German Regulator Study Finds Advertised Internet Speeds Not Being Met

By Peter Bernstein April 15, 2013

A study released by the German telecommunications regulator, the Bundesnetzagentur, has just been released, and it should serve as a warning for regulators around the world. Regulators used both a Germany-wide measuring platform, where results were generated in a controlled test environment, and a software application that provided end users via the internet ("Power Quality Initiative") a means to self-test their Internet speeds on their fixed and wireless connections.

The test ran between June and December of 2012 and over 250,000 consumers complied. This constitutes what is believed to be the largest review of broadband service anywhere.

The results are illuminating as well as discouraging. They showed that:

  • Only 15.7 percent of those using fixed telephone lines achieved the maximum advertised speeds.
  • 21 percent using mobile devices did so.
  • Nearly 50 percent of German consumers using Long Term Evolution (LTE) wireless, the supposedly fastest wireless broadband networks, had speeds that were no more than half as fast as the advertised maximum.

This study is believed to mirror the results of a broader study being compiled by the European Commission (EC) on broadband performance across its 27-nation members, which is in the final review stages. Rumors are that as in Germany, service providers are not delivering on their promises when it comes to access speeds. The study has special significance because Germany was one of the first European countries to adopt a nationwide LTE service.  

The challenges of Internet access promises versus performance

What the German study and the EU initiative highlight is the global challenge regulators are facing with regard to user expectations and the industry’s ability to deliver on what is advertising. In fact, this has been a hot topic for a while in the United States where there has even been legislation introduced, but never acted on, that in essence calls for service providers to stop what the sponsors believe is false advertising. 

Thus far, in the U.S. as well as in Europe, operators have been against any regulations that would force them to provide a legal “minimum speed.” Universally, operators have said that such legally binding obligations would be a burden because the nature and uncertainty of Internet traffic puts them in a position where the speeds actually experienced by individual end users makes it virtually impossible to guarantee a specific speed at any given point in time. 

What the study highlights is how seldom the maximum speeds are achieved which leads to real concerns about how often end users are really getting what they paid for. Jochen Homann, the Bundesnetzagentur president, said he planned to begin a “dialogue” with operators to improve the accuracy of their advertising claims.

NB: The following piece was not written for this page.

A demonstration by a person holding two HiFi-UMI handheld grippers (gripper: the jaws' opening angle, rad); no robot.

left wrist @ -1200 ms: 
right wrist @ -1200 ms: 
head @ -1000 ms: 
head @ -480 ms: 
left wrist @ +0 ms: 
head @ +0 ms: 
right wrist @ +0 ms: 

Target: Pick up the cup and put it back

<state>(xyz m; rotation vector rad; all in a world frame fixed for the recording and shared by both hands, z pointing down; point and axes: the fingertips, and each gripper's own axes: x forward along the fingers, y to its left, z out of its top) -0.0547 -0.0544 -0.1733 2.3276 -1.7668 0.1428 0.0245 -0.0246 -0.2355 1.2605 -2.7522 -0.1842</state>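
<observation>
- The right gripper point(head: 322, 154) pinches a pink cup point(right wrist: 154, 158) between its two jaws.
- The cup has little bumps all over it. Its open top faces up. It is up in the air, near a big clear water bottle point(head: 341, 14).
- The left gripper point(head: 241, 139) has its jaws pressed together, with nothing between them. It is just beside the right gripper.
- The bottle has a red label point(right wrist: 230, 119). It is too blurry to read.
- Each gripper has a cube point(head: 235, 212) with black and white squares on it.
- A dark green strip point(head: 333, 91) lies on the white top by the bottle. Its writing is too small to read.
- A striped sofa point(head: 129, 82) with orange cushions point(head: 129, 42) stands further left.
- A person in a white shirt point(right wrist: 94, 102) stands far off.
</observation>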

As reported in The New York Times, the German situation shows the challenges regulators face in getting operators to commit to anything more than promises to do better. For example, it cites points made by Philipp Blank, a Deutsche Telekom spokesman in Bonn, who says the speed of a landline connection to a given user is influenced not just in traffic, but things like the length of the last mile connection the subscribers premise. 

With mobile, on the other hand, the amount of traffic on the local base station means consumers can only be offered a range of speeds and no guarantees.  

The article also extensively quotes Michael Bobrowski, a spokesman for the Verbraucherzentral Bundesverband, the Federation of German Consumer Organizations. Along with saying he doubted regulators could change business as usual in regard to getting operators to better price their offerings, and conceded the technical challenges, he noted, “It’s the competitive situation…They are all trying to win customers by promising very enticing speeds. The problem is that consumers cannot verify in advance what kind of speeds they will ultimately receive.”

Whether regulators anywhere in the world will be able to extract even voluntary actions by the industry to narrow the range of speeds in their broadband advertising may be a case of wishful thinking. Bobrowski accurately observes that customers have no way of taking services out for a test drive before they make a service commitment, and operators have little incentive in hotly contested markets to advertise anything less than the top speeds. 

Germany is going to make for a possibly precedent setting test of wills. Under recently revised laws, regulators have been given broader powers to improve the “transparency” of telecommunications products. As he pointed out, whether this will let the regulator impose “minimum speed” obligations for the first time in any country, is unclear yet sure to generate industry lawsuits.

As a practical matter, while I appreciate the advertising issue, my preference as a consumer would be if the industry provided a “pay-as-go” service. In other words, there are rates associated with various speeds for various time frames and I get billed only for what is actually delivered. 

Unfortunately, that’s probably wishful thinking as well.